Dr. Stephen Krashen[1] says there's only one way to acquire language: when we understand messages. Speaking is the final part of a process that begins with reading, listening, and gaining understanding.


[1] Stephen Krashen on Learning Language


This idea seemed intuitive to me, this is how I learned to speak English: Months reading scholastic books, watching Gumby, and eventually impressing Brett and Brandon at the park by saying "The apple trees look beautiful", my first words.


My first programming teacher[2] would use a very similar technique a few years later to induct me as part of the rpgarena.com[3] staff: He sent me a PHP file, explained that this was the code for a *gallery*, then asked me to tell him what each line of code meant. My first answer was pretty wrong, so he corrected me and we tried again. Eventually I was asked to write a gallery.


[2] RK's Twitter

[3] Archive of RPG Arena


Almost two decades later, there's not a lot of advice that I would give, but I feel very confident about this one: **If you want to become a better software engineer, you should read a lot of code.**


The most brilliant engineers I know are good because of how they're able to *read*, *understand* and *analyze* the code and the problems they solve. Every instruction put down is heavy with context and intentionality: it's the result of a toolbox of abstractions, useful patterns, and I've-seen-this-befores.
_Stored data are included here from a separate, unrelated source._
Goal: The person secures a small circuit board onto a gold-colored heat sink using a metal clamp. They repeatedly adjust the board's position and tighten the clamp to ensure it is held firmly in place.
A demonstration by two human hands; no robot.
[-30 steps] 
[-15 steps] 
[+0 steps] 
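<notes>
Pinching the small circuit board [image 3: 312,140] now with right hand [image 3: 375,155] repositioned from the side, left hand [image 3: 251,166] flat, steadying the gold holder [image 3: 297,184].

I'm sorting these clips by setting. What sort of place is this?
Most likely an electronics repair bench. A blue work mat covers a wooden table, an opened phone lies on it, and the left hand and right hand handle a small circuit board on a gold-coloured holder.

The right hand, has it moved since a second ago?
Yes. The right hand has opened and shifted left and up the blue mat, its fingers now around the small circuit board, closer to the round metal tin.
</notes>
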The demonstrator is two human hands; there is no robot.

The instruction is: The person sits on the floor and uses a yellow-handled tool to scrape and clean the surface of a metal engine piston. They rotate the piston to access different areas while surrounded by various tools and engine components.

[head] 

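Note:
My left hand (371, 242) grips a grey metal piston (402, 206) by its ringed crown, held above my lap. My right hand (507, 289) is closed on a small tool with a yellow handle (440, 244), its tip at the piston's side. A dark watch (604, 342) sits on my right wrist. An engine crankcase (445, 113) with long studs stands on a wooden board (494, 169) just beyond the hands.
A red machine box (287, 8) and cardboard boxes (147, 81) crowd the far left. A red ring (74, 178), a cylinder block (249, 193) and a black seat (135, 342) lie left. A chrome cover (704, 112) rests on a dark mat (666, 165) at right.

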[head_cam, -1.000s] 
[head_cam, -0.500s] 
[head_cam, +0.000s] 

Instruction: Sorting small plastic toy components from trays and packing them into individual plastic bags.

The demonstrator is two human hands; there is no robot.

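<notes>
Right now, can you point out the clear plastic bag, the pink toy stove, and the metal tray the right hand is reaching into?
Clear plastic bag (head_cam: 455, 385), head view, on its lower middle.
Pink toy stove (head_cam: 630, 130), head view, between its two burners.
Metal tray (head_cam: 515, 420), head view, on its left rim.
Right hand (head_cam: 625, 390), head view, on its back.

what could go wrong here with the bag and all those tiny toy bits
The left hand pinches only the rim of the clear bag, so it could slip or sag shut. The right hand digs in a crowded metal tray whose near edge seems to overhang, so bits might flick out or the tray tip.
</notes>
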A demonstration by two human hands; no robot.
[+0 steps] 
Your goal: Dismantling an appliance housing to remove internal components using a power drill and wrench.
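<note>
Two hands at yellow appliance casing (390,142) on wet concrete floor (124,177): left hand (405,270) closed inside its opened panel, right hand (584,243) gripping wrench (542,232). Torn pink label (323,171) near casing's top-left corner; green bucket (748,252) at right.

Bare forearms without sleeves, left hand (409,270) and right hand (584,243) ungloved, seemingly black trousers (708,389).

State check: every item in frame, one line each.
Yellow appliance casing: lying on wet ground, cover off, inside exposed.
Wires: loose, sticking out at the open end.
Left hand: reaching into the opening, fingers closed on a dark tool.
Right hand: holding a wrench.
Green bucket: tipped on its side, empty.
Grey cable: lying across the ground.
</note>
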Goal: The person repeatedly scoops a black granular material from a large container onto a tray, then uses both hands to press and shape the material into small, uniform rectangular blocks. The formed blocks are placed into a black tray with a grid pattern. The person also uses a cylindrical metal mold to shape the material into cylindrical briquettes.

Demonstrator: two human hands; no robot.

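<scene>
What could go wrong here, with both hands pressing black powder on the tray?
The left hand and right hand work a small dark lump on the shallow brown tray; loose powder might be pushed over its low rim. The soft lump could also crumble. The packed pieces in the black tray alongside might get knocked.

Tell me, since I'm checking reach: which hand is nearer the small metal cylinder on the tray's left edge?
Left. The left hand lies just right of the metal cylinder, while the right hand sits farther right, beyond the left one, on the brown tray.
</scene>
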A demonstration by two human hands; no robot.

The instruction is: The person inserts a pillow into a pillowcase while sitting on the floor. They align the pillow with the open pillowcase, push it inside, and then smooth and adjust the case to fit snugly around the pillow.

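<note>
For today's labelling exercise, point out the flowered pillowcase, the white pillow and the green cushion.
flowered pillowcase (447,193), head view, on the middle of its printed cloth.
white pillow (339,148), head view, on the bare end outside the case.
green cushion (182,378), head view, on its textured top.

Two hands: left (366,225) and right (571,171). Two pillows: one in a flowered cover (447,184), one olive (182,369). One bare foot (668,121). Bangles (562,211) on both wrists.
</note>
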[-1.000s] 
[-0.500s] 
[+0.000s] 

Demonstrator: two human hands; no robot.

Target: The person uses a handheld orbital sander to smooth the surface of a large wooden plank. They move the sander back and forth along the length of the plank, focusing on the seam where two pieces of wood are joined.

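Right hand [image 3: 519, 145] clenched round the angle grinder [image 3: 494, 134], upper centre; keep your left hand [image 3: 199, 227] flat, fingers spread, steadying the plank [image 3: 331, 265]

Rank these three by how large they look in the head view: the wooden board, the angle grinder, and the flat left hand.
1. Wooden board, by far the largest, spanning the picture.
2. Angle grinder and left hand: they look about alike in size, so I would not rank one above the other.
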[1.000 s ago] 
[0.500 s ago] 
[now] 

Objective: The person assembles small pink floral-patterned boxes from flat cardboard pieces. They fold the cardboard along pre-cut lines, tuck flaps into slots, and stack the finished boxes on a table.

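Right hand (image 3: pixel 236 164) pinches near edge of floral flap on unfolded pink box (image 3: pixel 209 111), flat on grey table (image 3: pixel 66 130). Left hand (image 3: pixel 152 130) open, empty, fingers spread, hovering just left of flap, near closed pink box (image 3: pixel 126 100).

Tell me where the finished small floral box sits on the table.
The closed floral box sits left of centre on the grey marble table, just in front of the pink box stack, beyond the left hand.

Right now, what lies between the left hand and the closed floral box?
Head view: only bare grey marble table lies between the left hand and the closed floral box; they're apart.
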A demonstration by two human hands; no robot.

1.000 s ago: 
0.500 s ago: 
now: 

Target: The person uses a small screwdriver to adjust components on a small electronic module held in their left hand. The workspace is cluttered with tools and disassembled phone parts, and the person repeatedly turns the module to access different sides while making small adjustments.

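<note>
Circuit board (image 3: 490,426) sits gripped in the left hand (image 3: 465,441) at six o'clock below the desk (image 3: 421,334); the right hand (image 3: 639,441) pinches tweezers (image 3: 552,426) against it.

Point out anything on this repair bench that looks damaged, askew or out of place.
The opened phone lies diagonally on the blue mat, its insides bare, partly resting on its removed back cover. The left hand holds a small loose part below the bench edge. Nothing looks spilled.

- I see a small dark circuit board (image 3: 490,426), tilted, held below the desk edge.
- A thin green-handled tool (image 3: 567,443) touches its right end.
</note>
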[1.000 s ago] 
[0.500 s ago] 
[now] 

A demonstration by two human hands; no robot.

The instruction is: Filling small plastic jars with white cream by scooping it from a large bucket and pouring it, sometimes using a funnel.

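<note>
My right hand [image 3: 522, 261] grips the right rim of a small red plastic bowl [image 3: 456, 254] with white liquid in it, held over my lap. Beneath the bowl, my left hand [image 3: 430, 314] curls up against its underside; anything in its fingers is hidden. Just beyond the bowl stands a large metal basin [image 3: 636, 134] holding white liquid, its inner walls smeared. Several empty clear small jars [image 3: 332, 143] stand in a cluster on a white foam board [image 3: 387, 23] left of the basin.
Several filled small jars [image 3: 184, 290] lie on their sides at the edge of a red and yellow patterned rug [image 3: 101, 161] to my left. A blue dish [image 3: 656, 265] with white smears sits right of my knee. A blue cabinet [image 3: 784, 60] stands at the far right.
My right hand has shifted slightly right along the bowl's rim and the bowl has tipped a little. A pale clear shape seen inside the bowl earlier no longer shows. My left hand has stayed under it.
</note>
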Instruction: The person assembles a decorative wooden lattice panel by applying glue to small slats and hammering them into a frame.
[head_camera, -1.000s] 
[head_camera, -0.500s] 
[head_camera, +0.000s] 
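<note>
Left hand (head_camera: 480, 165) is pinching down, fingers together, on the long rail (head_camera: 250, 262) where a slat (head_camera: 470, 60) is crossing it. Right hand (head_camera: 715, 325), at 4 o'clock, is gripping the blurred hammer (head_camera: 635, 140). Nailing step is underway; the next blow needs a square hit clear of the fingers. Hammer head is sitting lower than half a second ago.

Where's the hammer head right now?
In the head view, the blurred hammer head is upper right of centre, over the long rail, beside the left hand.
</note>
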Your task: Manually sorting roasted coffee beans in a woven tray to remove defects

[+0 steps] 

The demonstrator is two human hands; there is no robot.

Experts can recall much more because of this toolbox: "Beginners, ignorant of the functional significance of these words, appeared to adopt very general mnemonic techniques [...] The experts' associations from long-term experience with these words in programming predominated over common-language associations" (Mc Keithen et al.[4], 1981).


[4] Mc Keithen et al.


Many activities can help build this toolbox for understanding: Analyzing the whole (eg. Indicating the overall structure of a program, identifying redundant parts, summarizing the purpose of a program), the relationships in the code (eg. diagramming how the code flows), or understanding the blocks and atoms that make it (Izu et al.[5], 2019).


[5] Izu et al.


I like thinking of this in terms of the hermeneutic circle[6]: you try to understand the whole and the context around it and use that to better understand the individual constituent parts, and use that to understand the whole and the context around it, etc.


[6] The Hermeneutic Circle


No matter how you do it: **Read code frequently, try to understand it**. It's the best way to develop your skills.